**TASK DETAILS:** Restate word for word the lines that begin the listing and end with the line holding "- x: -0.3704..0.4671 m".

**DATA EXCERPT:**
>>>
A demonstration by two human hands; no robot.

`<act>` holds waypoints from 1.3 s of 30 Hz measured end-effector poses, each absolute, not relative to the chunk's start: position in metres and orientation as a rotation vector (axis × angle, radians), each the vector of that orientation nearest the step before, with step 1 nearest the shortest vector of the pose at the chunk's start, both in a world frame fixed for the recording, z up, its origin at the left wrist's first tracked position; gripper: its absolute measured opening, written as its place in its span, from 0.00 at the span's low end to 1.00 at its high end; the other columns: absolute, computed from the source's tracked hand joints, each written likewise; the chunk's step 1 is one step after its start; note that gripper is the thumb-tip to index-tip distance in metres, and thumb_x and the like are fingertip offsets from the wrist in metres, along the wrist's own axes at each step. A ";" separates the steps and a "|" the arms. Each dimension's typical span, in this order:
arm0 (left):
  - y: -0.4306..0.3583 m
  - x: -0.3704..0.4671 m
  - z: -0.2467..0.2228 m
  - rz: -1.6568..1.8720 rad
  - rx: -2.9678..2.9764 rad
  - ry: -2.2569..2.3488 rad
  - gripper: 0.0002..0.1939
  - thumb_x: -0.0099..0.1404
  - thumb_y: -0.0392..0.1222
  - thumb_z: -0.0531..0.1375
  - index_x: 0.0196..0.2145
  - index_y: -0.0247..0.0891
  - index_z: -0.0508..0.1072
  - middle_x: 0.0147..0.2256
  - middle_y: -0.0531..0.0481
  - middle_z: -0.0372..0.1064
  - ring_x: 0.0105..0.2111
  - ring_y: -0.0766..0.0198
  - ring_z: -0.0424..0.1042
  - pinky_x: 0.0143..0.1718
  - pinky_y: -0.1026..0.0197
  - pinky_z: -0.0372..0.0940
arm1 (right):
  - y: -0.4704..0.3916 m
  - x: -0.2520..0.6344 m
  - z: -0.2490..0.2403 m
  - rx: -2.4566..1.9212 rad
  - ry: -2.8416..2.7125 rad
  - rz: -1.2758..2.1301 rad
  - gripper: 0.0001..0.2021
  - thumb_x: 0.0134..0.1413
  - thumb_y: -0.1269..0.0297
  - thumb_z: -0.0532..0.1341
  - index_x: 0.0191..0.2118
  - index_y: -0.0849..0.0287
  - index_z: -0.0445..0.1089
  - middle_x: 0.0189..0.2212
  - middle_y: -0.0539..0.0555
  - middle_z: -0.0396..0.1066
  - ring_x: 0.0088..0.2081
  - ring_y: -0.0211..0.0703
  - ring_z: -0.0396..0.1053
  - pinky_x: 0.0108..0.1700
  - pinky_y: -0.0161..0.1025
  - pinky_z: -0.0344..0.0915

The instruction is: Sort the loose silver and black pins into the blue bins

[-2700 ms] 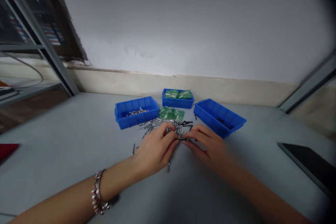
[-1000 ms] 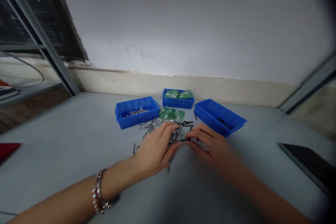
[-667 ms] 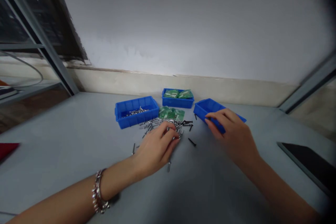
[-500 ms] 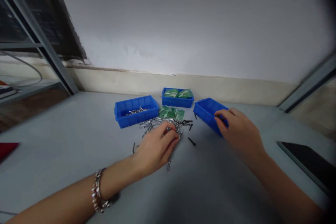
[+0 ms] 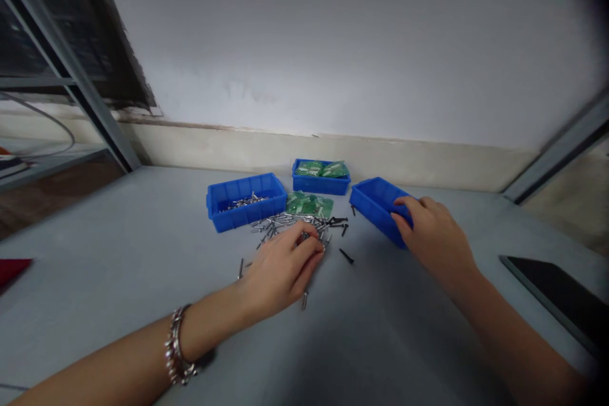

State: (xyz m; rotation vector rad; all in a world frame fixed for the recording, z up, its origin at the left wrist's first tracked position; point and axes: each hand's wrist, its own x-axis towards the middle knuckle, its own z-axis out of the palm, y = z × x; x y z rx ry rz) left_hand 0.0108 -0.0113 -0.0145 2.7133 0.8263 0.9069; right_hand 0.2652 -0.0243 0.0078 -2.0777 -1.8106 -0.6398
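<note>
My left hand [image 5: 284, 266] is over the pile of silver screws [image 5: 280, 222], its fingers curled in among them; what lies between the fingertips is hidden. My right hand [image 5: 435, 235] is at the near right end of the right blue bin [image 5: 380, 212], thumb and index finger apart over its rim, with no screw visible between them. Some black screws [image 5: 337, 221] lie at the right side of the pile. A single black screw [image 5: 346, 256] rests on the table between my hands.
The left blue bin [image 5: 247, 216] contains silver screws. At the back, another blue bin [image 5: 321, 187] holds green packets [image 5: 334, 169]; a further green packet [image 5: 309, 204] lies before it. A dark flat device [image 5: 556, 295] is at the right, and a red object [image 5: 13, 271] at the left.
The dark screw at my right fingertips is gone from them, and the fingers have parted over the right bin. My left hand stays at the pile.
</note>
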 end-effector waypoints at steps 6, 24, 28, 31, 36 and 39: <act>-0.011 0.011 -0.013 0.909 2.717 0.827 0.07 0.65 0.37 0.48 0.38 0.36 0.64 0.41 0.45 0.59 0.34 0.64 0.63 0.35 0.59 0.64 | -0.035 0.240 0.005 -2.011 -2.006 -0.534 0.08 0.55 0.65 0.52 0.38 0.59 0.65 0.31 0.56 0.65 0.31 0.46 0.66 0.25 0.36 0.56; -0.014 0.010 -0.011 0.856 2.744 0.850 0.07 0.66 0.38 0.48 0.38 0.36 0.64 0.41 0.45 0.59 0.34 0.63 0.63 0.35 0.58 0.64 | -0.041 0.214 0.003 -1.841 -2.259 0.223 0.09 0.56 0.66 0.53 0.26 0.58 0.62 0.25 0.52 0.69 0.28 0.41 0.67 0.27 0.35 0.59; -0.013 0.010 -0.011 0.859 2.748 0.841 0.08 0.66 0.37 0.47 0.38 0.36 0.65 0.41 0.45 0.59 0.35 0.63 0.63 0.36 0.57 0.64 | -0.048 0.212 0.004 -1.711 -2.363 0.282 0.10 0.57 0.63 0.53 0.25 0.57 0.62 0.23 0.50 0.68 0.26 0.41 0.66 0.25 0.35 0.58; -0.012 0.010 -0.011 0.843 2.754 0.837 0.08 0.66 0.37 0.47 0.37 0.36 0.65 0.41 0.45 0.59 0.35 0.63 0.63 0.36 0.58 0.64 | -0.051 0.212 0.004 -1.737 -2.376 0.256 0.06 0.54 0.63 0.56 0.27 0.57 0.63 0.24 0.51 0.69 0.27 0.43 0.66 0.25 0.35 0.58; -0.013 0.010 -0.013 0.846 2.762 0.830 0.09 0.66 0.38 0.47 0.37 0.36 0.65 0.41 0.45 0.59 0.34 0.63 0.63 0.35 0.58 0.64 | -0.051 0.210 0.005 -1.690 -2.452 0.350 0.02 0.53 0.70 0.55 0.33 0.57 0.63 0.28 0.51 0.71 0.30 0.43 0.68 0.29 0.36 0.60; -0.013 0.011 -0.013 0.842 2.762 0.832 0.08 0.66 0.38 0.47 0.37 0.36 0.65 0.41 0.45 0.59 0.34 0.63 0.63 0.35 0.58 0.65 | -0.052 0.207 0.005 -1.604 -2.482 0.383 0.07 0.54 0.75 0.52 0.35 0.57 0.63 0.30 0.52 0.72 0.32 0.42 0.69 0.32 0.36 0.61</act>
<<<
**OUTPUT OF THE EXERCISE:**
A demonstration by two human hands; no robot.

`<act>` holds waypoints from 1.3 s of 30 Hz measured end-effector poses, each absolute, not relative to the chunk's start: position in metres and orientation as a rotation vector (axis × angle, radians), each the vector of that orientation nearest the step before, with step 1 nearest the shortest vector of the pose at the chunk's start, both in a world frame fixed for the recording, z up, its origin at the left wrist's first tracked position; gripper: its absolute measured opening, written as its place in its span, from 0.00 at the span's low end to 1.00 at its high end; the other columns: absolute, computed from the source's tracked hand joints, each written likewise; the chunk's step 1 is one step after its start; note that gripper is the thumb-tip to index-tip distance in metres, and thumb_x and the like are fingertip offsets from the wrist in metres, along the wrist's own axes at each step. A ";" separates the steps and a "|" the arms. Each dimension's typical span, in this order:
arm0 (left):
  - y: -0.4306..0.3583 m
  - x: -0.3704..0.4671 m

No part of the exercise remains unanswered.